Na reta final da COP30, realizada em Belém, o jesuíta Pe. Cristóbal Emilfork, SJ, pesquisador e acompanhador de comunidades em regiões extremas da Patagônia e da Antártica, compartilhou uma análise profunda sobre o estado das negociações e os desafios que ainda precisam ser enfrentados pela comunidade internacional.
Para ele, a conferência deste ano representa um momento decisivo não apenas para os governos, mas também para a sociedade civil e para cada pessoa que busca compreender como a crise climática atravessa todas as dimensões da vida humana.
O jesuíta enfatizou que a COP30 tem uma particularidade crucial: é uma COP de implementação. Segundo ele, isso torna ainda mais urgente que os mecanismos financeiros sejam justos, acessíveis e não reproduzam desigualdades históricas.
“É fundamental que os mecanismos de financiamento possam circular não através de créditos, mas de bancos que não cobrem interesses nem imponham condições aos países que precisam de recursos para adaptação e perdas e danos”, afirmou.
Ele reforçou a necessidade de clareza nos mecanismos de implementação, especialmente para a transição justa e para o acesso ao financiamento por parte dos mais vulneráveis: “Gostaria que a COP terminasse com clareza sobre mecanismos de implementação. É fundamental ter canais reais de financiamento para quem mais precisa.”
A COP como oportunidade de conversão ecológica
Pe. Cristóbal também destacou o papel da COP na sensibilização da população. Para ele, mesmo quem está fora das negociações precisa reconhecer que as decisões tomadas ali têm impacto direto no cotidiano.
“A COP é uma oportunidade para colocar na mesa um tema que muitas vezes deixamos à margem: o câmbio climático. Precisamos aproveitar esse momento para pensar como queremos viver em nossa casa, na nossa comunidade, no nosso dia a dia.”
Ele apontou que a crise climática evidencia a fragilidade do atual modo de vida:
“Vivemos em um sistema que, inconscientemente, depreda. Um sistema orientado a consumir, gastar, não reciclar, não pensar a partir da austeridade. A COP nos permite levantar o olhar e transformar o coração e o estilo de vida.”

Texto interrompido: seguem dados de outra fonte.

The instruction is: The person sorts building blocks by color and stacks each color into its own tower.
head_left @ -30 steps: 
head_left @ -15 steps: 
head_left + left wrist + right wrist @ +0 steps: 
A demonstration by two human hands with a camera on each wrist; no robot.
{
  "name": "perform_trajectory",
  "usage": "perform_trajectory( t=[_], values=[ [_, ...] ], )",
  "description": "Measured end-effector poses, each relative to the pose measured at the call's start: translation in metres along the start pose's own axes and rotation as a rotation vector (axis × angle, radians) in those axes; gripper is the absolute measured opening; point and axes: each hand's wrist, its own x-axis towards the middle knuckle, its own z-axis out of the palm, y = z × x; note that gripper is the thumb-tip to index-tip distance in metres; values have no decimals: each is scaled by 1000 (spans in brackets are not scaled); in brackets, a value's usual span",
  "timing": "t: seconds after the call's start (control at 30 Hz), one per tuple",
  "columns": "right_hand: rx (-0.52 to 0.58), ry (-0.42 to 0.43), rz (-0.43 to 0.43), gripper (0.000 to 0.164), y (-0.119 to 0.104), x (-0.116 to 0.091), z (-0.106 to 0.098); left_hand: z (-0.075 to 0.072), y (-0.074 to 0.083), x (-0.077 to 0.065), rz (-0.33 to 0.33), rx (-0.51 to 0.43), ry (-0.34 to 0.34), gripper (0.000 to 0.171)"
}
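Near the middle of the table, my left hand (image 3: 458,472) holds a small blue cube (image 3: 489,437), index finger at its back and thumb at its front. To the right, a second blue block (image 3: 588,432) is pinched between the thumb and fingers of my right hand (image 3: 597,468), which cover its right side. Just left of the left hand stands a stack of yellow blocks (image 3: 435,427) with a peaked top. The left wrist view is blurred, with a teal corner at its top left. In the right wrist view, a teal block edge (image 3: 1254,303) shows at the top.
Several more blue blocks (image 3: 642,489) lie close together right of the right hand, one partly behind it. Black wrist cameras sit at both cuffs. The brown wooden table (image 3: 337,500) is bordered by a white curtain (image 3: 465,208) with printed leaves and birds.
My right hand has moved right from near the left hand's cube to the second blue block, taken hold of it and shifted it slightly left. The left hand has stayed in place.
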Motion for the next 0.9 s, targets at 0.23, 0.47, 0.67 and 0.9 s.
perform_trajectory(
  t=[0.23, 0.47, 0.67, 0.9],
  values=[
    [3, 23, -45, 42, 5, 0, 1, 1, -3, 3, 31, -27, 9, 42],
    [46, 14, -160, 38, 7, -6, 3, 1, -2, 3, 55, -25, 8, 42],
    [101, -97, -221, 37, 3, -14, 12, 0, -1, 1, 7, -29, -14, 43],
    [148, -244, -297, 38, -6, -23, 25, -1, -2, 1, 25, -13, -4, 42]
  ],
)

Essa transformação, segundo ele, é inseparável do cuidado com as relações humanas: “Cuidar do meio ambiente é cuidar também do meu irmão, da minha irmã, dos colegas. Não existe divisão real entre natureza e humanidade.”
Educação ecológica: prioridade para o futuro
Durante a conferência, o jesuíta participou de reuniões com a delegação do Vaticano, onde a educação foi reafirmada como prioridade absoluta da Igreja no campo socioambiental.
“A Companhia de Jesus sempre se caracterizou pela educação. Agora temos o desafio de pensar como nossas instituições podem se impregnar dessas problemáticas para gerar uma educação para a ecologia integral.”
Ele lembrou que essa responsabilidade atravessa todas as frentes da missão jesuíta — colégios, universidades, centros sociais, paróquias e comunidades.
Destacou também os frutos da campanha global Jesuítas pela Justiça Climática, que há 10 meses mobiliza iniciativas como o podcast Fé e Ecologia e as Cartas à Terra, amplamente difundidas no continente.
Pesquisa na Antártica e espiritualidade na ciência
Além da participação na COP30, Pe. Cristóbal compartilhou aspectos de sua atuação como pesquisador em ambientes extremos.
“Vou para a Antártica no próximo mês. Estarei entre o gelo e com os glaciólogos. Ali também vivo meu sacerdócio: reconhecer a presença de Deus na criação e servir através da ciência.”
Ele explicou que sua vocação se manifesta tanto na pesquisa quanto na convivência com equipes diversas — muitas vezes compostas por pessoas sem vínculo religioso:
“Como dizia Francisco de Assis: pregue o Evangelho, e, se necessário, use palavras. As ações profissionais, acadêmicas e cotidianas também falam do Evangelho.”
O que ainda falta na COP30
Com as negociações se aproximando do fim, Pe. Emilfork listou os pontos que considera indispensáveis para uma conclusão responsável da conferência:
1. Clareza na implementação, especialmente na transição justa.
2. Compromissos robustos de financiamento voltados aos países e populações mais afetados.
3. Ambição firme para não ultrapassar 01.5 °C de aquecimento.
4. Reconhecimento de que cada décimo de grau importa, sobretudo para regiões glaciais e costeiras.
“Cada décimo de grau importa. Não é apenas porque o gelo é bonito. Menos gelo significa mais elevação do nível do mar e mais impacto sobre populações ribeirinhas e comunidades de montanha.”
Ele concluiu reforçando a necessidade de verdade e responsabilidade nas decisões finais:
“É fácil dizer que já perdemos a meta de 01.5 °C e desistir. Mas cada escolha hoje define o futuro das próximas gerações.”